Task to carry out:
Filter by the string "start": return the lines of the material that contain it.

+===+

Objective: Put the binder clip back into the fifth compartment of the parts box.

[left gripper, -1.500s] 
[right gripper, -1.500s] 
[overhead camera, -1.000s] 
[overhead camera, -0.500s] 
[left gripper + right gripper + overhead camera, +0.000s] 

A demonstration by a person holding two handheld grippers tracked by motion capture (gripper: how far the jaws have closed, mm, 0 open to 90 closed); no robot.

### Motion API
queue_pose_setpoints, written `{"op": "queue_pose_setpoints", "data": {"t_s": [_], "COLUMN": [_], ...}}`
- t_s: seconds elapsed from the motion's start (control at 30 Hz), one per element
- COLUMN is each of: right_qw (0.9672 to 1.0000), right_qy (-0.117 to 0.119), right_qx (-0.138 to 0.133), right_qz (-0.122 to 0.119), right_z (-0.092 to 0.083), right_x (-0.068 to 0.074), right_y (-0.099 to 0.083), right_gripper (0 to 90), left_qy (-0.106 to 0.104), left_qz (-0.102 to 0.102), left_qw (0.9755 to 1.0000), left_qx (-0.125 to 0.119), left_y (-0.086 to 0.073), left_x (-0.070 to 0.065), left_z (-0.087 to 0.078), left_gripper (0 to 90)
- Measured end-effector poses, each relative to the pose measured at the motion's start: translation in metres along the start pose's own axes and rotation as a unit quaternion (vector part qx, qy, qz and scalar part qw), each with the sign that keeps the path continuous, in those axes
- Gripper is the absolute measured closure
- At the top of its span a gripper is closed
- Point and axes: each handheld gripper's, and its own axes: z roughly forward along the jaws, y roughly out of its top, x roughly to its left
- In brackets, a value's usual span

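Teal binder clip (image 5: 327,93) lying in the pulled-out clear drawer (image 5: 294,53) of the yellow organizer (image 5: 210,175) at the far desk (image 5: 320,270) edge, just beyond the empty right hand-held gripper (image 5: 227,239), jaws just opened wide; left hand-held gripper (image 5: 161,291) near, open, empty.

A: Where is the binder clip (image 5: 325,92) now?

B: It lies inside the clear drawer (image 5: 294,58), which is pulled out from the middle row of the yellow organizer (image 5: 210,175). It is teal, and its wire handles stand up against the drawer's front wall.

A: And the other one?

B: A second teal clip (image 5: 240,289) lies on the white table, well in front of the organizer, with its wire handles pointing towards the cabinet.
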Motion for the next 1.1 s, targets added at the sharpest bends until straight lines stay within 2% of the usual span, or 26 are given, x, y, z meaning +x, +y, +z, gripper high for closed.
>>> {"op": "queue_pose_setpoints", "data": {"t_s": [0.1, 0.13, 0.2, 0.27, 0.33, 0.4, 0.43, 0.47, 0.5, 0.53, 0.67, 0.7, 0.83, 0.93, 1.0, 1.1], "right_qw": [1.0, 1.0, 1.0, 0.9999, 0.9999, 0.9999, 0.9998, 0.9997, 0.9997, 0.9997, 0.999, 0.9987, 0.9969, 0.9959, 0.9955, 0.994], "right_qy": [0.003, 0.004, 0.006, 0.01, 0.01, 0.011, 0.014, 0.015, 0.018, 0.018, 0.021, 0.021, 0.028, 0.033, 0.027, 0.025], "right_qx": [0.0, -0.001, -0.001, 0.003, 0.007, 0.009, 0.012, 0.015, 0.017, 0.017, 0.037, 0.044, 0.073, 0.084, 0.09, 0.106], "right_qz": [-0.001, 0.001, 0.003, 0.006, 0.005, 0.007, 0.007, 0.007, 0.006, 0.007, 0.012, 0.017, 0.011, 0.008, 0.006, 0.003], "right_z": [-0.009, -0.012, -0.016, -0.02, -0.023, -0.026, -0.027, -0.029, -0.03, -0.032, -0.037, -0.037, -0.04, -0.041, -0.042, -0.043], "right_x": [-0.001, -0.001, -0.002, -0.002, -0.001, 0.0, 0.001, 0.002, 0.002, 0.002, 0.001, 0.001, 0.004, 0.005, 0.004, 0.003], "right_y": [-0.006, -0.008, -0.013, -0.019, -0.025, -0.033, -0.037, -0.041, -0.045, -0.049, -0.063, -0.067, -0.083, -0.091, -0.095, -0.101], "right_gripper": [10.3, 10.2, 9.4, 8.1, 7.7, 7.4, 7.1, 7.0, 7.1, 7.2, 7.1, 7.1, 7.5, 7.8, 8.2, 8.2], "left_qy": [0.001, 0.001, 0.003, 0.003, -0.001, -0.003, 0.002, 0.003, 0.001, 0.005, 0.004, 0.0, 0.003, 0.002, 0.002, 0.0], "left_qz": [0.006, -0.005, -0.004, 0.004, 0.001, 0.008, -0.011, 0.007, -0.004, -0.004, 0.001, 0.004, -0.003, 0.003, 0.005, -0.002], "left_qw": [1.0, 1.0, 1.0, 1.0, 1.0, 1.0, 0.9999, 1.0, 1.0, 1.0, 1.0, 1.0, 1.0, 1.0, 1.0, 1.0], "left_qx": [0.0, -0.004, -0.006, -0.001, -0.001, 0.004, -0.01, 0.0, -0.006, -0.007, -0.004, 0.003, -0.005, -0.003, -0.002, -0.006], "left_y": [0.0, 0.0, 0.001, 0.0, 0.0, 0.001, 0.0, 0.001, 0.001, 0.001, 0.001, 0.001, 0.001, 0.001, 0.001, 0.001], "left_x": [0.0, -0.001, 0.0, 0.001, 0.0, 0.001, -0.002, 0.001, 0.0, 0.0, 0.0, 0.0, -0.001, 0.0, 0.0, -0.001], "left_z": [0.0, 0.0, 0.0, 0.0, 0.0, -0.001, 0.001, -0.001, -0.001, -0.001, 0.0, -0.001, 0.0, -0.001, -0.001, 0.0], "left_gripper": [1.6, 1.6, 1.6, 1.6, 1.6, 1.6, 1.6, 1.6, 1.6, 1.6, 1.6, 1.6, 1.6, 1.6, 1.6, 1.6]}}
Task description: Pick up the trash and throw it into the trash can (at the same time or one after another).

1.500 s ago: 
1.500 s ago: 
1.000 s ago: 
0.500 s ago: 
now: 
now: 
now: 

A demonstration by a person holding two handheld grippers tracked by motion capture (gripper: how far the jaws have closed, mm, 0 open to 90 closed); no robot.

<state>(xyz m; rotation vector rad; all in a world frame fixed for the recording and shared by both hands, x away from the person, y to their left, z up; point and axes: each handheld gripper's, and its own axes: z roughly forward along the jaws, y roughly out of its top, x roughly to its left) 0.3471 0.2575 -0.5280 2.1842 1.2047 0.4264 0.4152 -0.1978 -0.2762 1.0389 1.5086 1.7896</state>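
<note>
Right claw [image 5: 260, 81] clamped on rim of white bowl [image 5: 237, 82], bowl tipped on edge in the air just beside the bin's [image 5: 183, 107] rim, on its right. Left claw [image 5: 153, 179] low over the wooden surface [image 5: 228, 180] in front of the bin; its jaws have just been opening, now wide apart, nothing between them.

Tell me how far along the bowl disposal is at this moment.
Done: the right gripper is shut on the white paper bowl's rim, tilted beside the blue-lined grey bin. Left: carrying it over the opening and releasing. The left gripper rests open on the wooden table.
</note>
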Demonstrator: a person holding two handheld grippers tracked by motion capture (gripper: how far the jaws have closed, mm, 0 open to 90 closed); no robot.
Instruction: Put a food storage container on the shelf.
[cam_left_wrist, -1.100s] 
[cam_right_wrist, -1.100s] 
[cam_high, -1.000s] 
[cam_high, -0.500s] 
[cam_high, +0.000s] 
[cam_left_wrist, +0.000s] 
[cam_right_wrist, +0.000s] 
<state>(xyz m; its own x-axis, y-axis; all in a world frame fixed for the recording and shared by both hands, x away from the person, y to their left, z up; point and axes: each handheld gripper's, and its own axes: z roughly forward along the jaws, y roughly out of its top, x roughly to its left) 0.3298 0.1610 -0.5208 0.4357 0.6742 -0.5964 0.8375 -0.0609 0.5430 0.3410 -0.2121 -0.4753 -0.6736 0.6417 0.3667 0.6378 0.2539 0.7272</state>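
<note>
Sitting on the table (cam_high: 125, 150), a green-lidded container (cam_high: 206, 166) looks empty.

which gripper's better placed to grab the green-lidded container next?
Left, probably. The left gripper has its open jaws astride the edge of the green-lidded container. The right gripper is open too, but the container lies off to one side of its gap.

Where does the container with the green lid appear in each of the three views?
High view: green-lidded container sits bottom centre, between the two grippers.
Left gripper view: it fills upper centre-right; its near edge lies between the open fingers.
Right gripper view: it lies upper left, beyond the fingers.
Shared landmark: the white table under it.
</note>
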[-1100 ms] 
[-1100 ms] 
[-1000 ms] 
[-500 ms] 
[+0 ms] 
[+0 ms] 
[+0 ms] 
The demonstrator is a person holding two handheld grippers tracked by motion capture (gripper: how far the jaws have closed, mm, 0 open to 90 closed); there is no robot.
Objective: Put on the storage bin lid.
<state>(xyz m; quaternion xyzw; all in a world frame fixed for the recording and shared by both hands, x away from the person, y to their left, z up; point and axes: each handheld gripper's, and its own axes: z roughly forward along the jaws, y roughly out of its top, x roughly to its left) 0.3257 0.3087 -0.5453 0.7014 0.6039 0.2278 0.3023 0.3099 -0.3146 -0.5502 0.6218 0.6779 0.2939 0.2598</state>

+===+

Answer section:
- t_s: seconds elapsed from the motion's start (control at 30 Hz), one per element
- Measured end-effector poses, each relative to the pose measured at the motion's start: translation in metres along the start pose's own axes and rotation as a unit quaternion (vector part qx, qy, qz and scalar part qw), each with the sign that keeps the path continuous, in those axes

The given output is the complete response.